- _GOAL OF THE EXERCISE_
Only the number is wanted: how many lines of the data contain "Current"?

☆ ☆ ☆ ☆ ☆

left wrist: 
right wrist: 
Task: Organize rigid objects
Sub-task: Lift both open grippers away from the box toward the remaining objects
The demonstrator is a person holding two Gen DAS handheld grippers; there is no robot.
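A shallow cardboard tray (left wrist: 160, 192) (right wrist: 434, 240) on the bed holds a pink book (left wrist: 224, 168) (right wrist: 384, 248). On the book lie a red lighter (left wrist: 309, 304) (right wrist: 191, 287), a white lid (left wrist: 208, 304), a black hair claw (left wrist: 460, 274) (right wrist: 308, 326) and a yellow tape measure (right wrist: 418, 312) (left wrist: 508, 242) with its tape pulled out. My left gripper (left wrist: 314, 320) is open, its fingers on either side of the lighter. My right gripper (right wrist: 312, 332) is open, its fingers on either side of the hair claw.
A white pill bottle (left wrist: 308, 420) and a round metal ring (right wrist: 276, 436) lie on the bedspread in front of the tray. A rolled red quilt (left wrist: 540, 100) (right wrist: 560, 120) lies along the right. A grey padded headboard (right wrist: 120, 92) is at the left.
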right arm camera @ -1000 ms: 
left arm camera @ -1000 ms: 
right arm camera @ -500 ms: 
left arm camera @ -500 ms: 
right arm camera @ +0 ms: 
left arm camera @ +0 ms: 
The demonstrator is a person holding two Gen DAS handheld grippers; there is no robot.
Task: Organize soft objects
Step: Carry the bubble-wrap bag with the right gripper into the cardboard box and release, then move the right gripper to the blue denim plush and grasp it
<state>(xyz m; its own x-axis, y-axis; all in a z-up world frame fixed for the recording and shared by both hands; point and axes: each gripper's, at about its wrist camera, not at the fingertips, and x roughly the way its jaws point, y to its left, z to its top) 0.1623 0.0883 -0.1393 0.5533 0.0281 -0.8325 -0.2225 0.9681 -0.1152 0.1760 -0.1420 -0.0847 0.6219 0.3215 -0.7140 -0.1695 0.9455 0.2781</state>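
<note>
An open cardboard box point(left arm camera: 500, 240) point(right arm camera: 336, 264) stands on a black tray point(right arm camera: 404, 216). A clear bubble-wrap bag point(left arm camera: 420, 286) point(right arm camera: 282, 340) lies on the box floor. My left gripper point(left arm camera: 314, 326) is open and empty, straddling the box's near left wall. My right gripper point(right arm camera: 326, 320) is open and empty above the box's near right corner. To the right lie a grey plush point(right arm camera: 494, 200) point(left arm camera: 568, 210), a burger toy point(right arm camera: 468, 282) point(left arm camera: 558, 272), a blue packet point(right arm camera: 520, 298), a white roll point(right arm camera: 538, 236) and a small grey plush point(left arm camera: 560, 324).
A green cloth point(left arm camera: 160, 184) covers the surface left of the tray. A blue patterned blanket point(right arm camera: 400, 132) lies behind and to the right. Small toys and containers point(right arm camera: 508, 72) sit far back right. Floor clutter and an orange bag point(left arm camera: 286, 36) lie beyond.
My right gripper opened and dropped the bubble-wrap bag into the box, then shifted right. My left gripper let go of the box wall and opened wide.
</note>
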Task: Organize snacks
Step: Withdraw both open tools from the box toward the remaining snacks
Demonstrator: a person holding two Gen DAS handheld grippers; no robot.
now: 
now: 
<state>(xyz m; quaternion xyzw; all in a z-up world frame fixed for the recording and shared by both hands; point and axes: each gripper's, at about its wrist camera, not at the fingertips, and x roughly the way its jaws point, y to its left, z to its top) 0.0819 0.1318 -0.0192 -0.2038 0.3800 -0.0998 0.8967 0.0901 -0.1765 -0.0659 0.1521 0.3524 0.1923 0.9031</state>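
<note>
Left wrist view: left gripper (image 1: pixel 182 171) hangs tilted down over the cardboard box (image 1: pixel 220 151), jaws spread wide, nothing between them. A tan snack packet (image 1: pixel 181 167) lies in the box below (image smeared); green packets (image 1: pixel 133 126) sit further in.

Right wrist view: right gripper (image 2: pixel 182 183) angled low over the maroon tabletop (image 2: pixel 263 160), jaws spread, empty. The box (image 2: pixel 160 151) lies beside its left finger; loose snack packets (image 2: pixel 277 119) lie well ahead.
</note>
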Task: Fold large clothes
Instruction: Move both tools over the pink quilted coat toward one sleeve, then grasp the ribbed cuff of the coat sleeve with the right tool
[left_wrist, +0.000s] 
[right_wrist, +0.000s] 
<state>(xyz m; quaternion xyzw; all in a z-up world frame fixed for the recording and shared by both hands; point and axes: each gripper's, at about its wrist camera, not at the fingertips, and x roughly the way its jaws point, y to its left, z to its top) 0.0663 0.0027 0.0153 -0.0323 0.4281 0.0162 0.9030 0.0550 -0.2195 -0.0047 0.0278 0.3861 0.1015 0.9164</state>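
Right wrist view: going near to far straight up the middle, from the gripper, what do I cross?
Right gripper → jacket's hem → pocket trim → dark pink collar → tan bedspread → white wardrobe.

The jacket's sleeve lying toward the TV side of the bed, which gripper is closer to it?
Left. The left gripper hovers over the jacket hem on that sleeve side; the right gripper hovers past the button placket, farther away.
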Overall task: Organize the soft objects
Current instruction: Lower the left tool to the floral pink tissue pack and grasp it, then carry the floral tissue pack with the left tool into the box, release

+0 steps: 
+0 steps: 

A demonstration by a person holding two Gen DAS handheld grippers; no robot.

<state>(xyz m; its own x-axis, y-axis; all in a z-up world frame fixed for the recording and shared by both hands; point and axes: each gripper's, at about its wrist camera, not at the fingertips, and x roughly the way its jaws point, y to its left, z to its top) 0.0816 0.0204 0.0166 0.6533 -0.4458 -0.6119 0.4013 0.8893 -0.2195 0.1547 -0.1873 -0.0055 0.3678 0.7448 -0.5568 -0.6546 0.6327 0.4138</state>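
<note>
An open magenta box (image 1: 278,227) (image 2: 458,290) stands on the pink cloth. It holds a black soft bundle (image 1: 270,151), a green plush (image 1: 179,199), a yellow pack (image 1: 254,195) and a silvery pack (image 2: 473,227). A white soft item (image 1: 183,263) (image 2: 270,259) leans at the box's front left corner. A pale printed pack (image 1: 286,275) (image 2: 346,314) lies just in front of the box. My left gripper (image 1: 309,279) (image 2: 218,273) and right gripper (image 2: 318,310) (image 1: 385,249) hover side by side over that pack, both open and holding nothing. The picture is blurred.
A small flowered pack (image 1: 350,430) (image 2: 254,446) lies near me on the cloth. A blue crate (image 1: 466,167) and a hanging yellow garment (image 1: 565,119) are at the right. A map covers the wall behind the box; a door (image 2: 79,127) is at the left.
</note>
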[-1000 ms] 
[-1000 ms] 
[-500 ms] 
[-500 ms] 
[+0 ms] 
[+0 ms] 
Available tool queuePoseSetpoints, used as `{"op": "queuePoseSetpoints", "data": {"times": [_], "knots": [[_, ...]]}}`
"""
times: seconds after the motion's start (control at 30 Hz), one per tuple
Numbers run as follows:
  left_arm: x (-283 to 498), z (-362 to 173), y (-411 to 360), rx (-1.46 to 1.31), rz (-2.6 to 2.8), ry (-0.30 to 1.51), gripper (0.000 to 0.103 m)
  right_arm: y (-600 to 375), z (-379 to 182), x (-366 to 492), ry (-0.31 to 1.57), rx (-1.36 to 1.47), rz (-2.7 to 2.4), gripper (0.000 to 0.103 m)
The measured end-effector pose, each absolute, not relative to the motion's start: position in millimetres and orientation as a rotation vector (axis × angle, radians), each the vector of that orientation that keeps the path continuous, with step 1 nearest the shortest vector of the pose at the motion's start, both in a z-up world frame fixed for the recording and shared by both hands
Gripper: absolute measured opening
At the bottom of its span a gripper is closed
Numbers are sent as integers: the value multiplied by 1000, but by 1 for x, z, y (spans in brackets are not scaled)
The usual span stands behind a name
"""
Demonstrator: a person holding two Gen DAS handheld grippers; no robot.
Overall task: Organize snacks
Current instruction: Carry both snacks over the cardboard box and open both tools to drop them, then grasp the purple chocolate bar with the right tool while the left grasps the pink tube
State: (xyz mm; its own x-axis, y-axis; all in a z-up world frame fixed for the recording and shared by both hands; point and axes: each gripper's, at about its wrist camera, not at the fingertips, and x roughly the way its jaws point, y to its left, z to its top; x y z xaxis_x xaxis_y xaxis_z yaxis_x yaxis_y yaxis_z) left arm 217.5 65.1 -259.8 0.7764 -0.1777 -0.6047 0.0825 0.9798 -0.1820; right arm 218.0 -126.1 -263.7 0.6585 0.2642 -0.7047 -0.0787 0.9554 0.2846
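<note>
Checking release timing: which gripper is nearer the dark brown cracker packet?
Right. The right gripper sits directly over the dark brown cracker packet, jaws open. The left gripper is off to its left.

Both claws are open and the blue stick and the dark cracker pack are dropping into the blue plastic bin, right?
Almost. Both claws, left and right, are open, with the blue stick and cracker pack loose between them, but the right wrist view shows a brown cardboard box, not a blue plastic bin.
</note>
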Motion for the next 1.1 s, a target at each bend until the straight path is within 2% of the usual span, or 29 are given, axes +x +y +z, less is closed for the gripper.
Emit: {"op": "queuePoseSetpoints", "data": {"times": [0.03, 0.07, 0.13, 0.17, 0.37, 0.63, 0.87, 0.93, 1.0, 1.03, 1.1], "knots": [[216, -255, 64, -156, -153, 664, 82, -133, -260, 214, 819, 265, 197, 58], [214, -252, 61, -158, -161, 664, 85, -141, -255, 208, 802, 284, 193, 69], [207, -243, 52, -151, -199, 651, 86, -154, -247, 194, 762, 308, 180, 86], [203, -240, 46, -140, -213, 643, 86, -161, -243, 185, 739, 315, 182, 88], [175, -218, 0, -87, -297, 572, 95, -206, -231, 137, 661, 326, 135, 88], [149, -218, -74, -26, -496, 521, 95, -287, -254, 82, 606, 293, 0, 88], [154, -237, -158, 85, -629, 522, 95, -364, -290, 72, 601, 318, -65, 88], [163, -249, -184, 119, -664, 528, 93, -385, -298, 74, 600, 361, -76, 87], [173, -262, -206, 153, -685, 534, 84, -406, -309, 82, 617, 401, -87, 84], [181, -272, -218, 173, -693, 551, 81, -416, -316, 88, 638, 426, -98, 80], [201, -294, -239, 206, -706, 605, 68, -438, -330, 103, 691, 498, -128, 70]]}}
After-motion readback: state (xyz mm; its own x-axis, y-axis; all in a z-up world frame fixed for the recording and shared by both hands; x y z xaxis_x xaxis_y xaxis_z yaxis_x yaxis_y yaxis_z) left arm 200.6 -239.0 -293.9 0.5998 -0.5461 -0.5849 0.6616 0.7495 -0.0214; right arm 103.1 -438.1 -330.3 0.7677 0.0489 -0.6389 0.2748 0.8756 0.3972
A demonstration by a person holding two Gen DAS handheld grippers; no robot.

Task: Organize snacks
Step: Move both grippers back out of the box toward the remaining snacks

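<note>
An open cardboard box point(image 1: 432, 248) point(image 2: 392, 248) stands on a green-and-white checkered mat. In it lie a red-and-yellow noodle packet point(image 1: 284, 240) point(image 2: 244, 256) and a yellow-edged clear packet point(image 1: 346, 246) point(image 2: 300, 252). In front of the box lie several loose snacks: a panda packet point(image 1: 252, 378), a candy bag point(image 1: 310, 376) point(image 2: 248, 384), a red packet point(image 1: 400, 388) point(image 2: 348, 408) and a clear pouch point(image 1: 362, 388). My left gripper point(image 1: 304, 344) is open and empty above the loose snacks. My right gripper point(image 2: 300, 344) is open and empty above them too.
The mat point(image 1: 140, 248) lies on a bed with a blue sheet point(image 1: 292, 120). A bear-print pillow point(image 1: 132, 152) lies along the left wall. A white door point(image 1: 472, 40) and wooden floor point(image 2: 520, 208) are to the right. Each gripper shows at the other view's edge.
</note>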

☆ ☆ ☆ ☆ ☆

- _EXERCISE OUTPUT_
2